Some towns, located on plateau, are very
popular as summer retreats due to their cool
climate. The Japan Alps, which has several
lofty mountains and is thus called the Roof
of Japan, extends from north to south in the
Chubu region.
The Chubu region has some of Japan’s
longest rivers and one of the largest riceproducing areas, located along the Sea
of Japan. It has three industrial areas: the
Chukyo Industrial Zone, which is home to
the main facility of Toyota Motors; the Tokai
Industrial Region, where Yamaha is based;
and the Hokuriku Industrial Region. In
addition to rice, agricultural products include
tea, mandarin oranges, strawberries, grapes,
peaches, and apples.
The most famous landmark of this largely
mountainous region is Mount Fuji. It is Japan’s
highest (3,776 meters, or 12,388 feet) and most
highly regarded mountain, considered sacred
by some Japanese. Its conical form has inspired
generations of artists and is world renowned
as a symbol of Japan. During the climbing
season, from July 1 to August 31, it is crowded
with climbers. Other sightseeing spots in
the Chubu region are the Izu Peninsula in
Shizuoka Prefecture, which has a subtropical
climate, many beautiful beaches, and a great
number of hot springs; and Zenkoji in Nagano
Prefecture, a well-known temple that attracts
a large number of visitors from all over the
country.
Kinki Region
Located in west central Honshu, the Kinki
region is Japan’s second most important
area in terms of industry. The ancient capital
of Kyoto is in Kinki. So, too, are the cities
of Osaka and Kobe (one of Japan’s most
important ports), which form the center of
commerce for western Japan. Rice and citrusfruit production, lumbering, and fishing are all
important to the region’s economy.
Kyoto, once the capital of Japan and the
residence of emperors from 794 to 1868, is
famous for its temples, shrines, and other
historic sites, and is a virtual storehouse of
officially designated National Treasures and
Important Cultural Properties. As a noted
tourist resort, Kyoto attracts millions of
tourists every year, from throughout Japan and
the world. The Historic Monuments of Ancient
Kyoto were registered as a World Heritage site
in 1994.
Osaka is the financial center of western
Japan. It is an industrial center as well,
especially for chemicals, machinery, steel, and
metal. Both the Tokaido Shinkansen and the
Sanyo Shinkansen depart from and arrive at
Shin-Osaka station (with the exception of some
trains going from Tokyo through to Hakata,
Kyushu, or Hiroshima).
Offering yet another of the three most
beautiful views of Japan, Amanohashidate is
a sandbar in northeastern Kyoto Prefecture. It
is noted for the beauty of its more than 6,000
gnarled pine trees.
The term Kansai refers to an area centering
roughly on the cities of Osaka, Kyoto, and
Kobe. While Kinki has well-defined borders
and is an official geographical designation,
Kansai is used in a cultural and historic
context, and in contradistinction to Kanto.
Snow country
A home in a rural village
of the Chubu region’s
Niigata Prefecture, which
is known for its heavy
snow falls.
© Kodansha
REGIONS OF JAPAN
3
People living in this region are said to speak
with a Kansai accent, for example.
Chugoku Region
The Chugoku region, encompassing the
whole western tip of Honshu, is mountainous,
with many small basins and coastal plains.

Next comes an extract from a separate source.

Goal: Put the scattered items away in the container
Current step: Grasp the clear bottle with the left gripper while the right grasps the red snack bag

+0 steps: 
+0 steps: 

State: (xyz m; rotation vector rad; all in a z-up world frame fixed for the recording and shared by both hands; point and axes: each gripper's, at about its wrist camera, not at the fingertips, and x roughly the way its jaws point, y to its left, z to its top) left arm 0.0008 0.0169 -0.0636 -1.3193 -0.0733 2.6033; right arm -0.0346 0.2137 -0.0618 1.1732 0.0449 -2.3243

The Inland Sea coast, an important area
of industry and commerce, is the most
populous part of the region. Large riceproducing areas are concentrated along the
plains of the Sea of Japan and the Okayama
Plain. The warm, dry climate of the Inland Sea
coast is ideal for growing oranges.
The last of the three most scenic spots in
Japan, Itsukushima, also known as Miyajima,
is an island in Hiroshima Prefecture. Famous
for its torii gate, which stands in the bay,
Itsukushima Shrine became a World Heritage
site in 1996.
Two cities in Japan—Hiroshima, in the
Chugoku region, and Nagasaki, in the Kyushu
region—underwent atomic bombings during
World War II. Near the Peace Memorial Park
in Hiroshima stands the Atomic Bomb Dome,
which was registered as a World Heritage site
in 1996.
Shikoku Region
Shikoku (the smallest of Japan’s four main
islands) along with various satellite islands
constitute this region, which spreads across
the Inland Sea. The high, steep mountains
serve as a limit to farming and habitation, and
there is little large-scale industry. However,
new development has been spurred by
completion of two chains of bridges (Seto
Ohashi) that link Shikoku with Honshu.
The climate on the Pacific side of Shikoku is
subtropical.
Naruto Strait, connecting Tokushima
P re f e c t u re a n d Aw a j i s h i m a , i n H y o g o
Prefecture, is well known for its large
whirlpools.
Gion Festival
A parade of huge ornate
floats (dashi) is featured in
this July festival held in the
Kinki region city of Kyoto.
© Kodansha
Kyushu Region
Kyushu, the southernmost of the
four major islands, and more than 1,400
surrounding islands make up the Kyushu
region. Kyushu Island has a mountainous
i n t e r i o r, w i t h p l a i n s a l o n g t h e c o a s t ,
volcanoes, and hot springs. The climate
is subtropical. Agriculture, stock farming,
hog raising, and fishery all flourish. The
Kita Kyushu Industrial Zone contains
a concentration of heavy and chemical
industries.
Kyushu is connected to Honshu by road
and rail via a bridge and undersea tunnels.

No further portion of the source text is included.